• DESCRIPTION OF THE TASK
Below are entries; copy exactly the lines from the one with "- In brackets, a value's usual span" through the one with "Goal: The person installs", both included, and leave out the rest.

##########

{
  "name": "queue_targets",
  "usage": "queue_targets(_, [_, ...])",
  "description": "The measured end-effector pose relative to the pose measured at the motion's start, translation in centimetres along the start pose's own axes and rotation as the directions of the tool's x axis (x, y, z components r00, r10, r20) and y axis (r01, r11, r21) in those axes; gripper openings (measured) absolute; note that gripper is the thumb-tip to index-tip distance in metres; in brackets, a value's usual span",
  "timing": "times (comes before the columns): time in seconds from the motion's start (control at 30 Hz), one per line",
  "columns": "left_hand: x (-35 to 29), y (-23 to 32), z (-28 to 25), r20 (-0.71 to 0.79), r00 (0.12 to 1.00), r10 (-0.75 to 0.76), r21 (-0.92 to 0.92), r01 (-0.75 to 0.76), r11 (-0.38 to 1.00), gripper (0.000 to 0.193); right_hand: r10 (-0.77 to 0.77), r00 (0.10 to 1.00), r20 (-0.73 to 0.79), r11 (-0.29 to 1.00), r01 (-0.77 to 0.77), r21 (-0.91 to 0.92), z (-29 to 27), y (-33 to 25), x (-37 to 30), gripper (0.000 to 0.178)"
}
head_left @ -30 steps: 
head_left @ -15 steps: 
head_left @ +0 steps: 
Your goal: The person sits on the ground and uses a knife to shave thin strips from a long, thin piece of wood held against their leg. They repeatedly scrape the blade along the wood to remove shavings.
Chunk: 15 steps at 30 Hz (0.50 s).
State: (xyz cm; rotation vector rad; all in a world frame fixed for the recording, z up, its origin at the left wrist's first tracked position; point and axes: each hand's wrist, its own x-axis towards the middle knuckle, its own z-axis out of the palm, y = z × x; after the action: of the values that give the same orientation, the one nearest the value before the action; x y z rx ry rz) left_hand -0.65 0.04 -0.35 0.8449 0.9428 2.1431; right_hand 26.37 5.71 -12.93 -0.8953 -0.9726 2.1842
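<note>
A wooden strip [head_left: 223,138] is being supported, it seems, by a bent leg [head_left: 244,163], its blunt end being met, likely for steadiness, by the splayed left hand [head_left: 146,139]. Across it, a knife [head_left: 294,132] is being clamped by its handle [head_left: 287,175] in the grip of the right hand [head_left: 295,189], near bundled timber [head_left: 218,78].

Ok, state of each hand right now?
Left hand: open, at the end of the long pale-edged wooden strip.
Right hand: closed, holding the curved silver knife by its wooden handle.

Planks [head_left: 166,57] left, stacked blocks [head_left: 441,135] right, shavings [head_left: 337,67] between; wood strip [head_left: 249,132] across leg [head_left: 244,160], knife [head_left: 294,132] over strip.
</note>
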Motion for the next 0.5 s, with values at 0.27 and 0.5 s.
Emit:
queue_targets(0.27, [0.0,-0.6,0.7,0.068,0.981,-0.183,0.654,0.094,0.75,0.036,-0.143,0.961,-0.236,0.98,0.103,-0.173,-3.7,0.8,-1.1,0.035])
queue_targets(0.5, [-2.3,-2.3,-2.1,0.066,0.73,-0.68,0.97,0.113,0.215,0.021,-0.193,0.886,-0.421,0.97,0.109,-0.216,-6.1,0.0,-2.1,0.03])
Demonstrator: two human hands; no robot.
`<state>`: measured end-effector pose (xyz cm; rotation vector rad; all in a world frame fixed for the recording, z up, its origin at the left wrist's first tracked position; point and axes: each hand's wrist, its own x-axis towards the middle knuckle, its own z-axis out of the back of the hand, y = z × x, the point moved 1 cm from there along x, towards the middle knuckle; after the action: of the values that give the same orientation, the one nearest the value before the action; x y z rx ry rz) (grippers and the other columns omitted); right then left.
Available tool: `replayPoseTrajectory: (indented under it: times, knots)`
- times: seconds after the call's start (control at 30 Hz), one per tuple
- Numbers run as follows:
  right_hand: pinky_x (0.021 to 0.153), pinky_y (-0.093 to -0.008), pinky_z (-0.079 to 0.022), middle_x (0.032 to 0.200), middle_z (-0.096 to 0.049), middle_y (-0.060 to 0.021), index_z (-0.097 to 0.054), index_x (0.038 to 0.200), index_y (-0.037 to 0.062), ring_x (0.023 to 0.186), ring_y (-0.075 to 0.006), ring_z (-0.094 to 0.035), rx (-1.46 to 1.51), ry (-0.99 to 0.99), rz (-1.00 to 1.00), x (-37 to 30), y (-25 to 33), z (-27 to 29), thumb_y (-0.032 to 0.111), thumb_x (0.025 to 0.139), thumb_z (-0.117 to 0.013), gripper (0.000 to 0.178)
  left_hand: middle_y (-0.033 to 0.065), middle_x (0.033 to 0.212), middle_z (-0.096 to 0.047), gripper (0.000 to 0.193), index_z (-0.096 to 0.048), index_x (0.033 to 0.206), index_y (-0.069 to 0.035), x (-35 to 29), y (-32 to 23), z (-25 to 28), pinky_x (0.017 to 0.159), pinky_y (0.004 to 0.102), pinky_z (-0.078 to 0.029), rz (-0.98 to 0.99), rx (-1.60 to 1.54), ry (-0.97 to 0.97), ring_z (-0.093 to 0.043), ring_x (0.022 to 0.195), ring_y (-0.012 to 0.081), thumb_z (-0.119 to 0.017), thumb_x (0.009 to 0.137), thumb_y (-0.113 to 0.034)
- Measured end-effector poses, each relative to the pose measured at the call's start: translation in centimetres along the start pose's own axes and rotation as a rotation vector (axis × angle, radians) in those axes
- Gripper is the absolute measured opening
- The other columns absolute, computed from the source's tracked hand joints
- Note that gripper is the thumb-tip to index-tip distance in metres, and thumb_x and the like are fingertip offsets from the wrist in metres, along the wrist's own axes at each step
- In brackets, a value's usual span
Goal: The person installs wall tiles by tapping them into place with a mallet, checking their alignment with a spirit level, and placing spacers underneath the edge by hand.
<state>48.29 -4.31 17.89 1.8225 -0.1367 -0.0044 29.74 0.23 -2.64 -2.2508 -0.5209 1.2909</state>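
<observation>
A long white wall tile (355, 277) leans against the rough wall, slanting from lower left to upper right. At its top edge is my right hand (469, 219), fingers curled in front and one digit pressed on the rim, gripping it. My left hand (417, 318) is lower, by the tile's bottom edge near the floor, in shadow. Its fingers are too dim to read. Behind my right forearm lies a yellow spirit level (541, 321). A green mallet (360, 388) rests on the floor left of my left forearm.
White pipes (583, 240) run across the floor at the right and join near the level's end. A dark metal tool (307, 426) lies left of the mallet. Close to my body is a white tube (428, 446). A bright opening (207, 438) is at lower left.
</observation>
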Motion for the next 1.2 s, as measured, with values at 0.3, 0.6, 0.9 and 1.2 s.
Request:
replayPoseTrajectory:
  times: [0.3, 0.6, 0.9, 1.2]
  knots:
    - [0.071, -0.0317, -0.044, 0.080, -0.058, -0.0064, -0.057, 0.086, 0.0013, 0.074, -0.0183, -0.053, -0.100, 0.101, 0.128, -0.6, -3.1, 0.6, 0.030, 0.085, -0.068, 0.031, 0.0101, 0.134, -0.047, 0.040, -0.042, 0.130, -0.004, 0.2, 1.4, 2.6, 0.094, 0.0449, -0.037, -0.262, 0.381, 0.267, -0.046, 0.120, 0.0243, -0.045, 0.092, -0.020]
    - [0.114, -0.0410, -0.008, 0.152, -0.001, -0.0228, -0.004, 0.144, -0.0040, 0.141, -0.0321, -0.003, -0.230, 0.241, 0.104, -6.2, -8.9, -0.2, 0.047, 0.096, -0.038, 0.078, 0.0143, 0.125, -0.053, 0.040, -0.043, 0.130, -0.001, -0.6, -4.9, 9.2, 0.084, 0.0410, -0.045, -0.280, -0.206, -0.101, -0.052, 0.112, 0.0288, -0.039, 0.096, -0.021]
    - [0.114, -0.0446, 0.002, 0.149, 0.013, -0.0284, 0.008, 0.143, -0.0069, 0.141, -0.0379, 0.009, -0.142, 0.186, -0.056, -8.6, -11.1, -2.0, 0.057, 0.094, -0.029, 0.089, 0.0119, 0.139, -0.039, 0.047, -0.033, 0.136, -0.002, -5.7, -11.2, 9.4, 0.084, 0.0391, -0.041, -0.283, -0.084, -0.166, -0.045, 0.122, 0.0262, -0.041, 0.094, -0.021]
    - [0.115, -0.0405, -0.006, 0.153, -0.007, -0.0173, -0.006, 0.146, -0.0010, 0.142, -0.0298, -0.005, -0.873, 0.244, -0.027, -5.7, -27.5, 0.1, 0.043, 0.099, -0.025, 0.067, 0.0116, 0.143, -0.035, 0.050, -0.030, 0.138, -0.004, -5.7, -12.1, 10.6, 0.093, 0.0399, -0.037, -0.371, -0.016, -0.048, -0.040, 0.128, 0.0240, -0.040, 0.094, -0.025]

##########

• RESPONSE
- In brackets, a value's usual span
Goal: The person installs wall tiles by tapping them into place with a mallet, checking their alignment with a spirit level, and placing spacers underneath the edge by hand.

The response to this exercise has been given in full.